Supplement Facts Panel

product serving size: One serving equals the maximum amount recommended for consumption. For example, if the directions on your label say to take 1-3 tablets, the serving size would be 3 tablets.

servings per container: If taking the recommended serving size, thisdenotes how many times you can expect to take the product before it is gone.

percent daily value: The % DV is the percent of the Daily Value of a dietary ingredient that is in a serving of the product. Percent Daily Values are based on a 2,000 calorie diet. The % DV must be declared for all dietary ingredients for which FDA has established Daily Values. Examples of daily values include: Vitamin A, Calcium, Iodine, and Iron. A full list of the reference values is published on the FDA website.

You must place a symbol in the column for "% Daily Value" that refers to the footnote "Daily Value Not Established"

Statement of identity: that contains the words "dietary supplement." The word "dietary" may be replaced by the name of the dietary ingredient (e.g., "ginseng supplement")

Net quantity: of contents (for example, "60 capsules")

Disclaimer: all supplements are required to have the following disclaimer on its label This statement has not been evaluated by the Food and Drug Administration. This product is not intended to diagnose, treat, cure, or prevent any disease.

Name and place of business of the manufacturer, packer, or distributor

List of ingredients by their common or usual names, either in descending order of prominence or with the source of the dietary ingredient in the "Supplement Facts" panel following the name of the dietary ingredient (for example, calcium (from calcium carbonate))

Claims and statements of quality assurance: at their discretion, manufacturers may add additional information on labels, and may decide on the placement of that information on their labels.

Other ingredients: nondietary ingredients such as fillers, artificial colors, sweeteners, flavors, or binders

Part of the plant used, if an herb or botanical

Proprietary blends: the net weight of the blend as well as a listing of each ingredient in descending order of weight must be identified

Safety information: anything considered "material" to the consequences that may result from the use of the supplement

Why values sometimes are not shown for every ingredient: Proprietary Blends

The Dietary Supplement Health and Education Act of 1994 (DSHEA) requires companies to list the ingredients in their products, but not the amount if they are considered a trade secret. Many companies do not want to list the amounts of their ingredients for fear of copycats.

Companies must identify proprietary blends by use of the term "Proprietary Blend" or an appropriately descriptive term. On the same line, you must list the total weight of all "other dietary ingredients" contained in the blend. Indented underneath the name of the blend, you must list the "other dietary ingredients" in the blend, either in a column or linear fashion, in descending order of predominance by weight. These ingredients should be followed by a symbol referring to the footnote "Daily Value Not Established." 

When does the FDA get involved?
FDA does not have the authority to approve dietary supplements before they are marketed to consumers.

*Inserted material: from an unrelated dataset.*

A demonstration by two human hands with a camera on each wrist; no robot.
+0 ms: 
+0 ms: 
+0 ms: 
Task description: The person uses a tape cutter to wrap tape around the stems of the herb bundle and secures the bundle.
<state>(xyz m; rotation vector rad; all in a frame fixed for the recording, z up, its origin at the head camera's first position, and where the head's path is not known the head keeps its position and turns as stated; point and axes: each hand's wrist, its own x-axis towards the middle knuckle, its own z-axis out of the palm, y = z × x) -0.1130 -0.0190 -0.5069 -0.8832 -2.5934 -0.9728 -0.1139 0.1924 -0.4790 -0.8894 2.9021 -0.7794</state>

However, they do have the authority to take enforcement after a product is on the market when it can establish that the dietary supplement is adulterated (e.g., unsafe); misbranded (e.g., misrepresentations are made on the product labeling); or cannot be marketed as a dietary supplement (e.g., an unapproved new drug).

When coming up with new products to bring to the market, we research and read many studies to verify a product’s effectiveness. It is our goal to bring to the marketplace, high-quality, additive free (when possible) products. We believe natural alternatives are a valuable choice for people.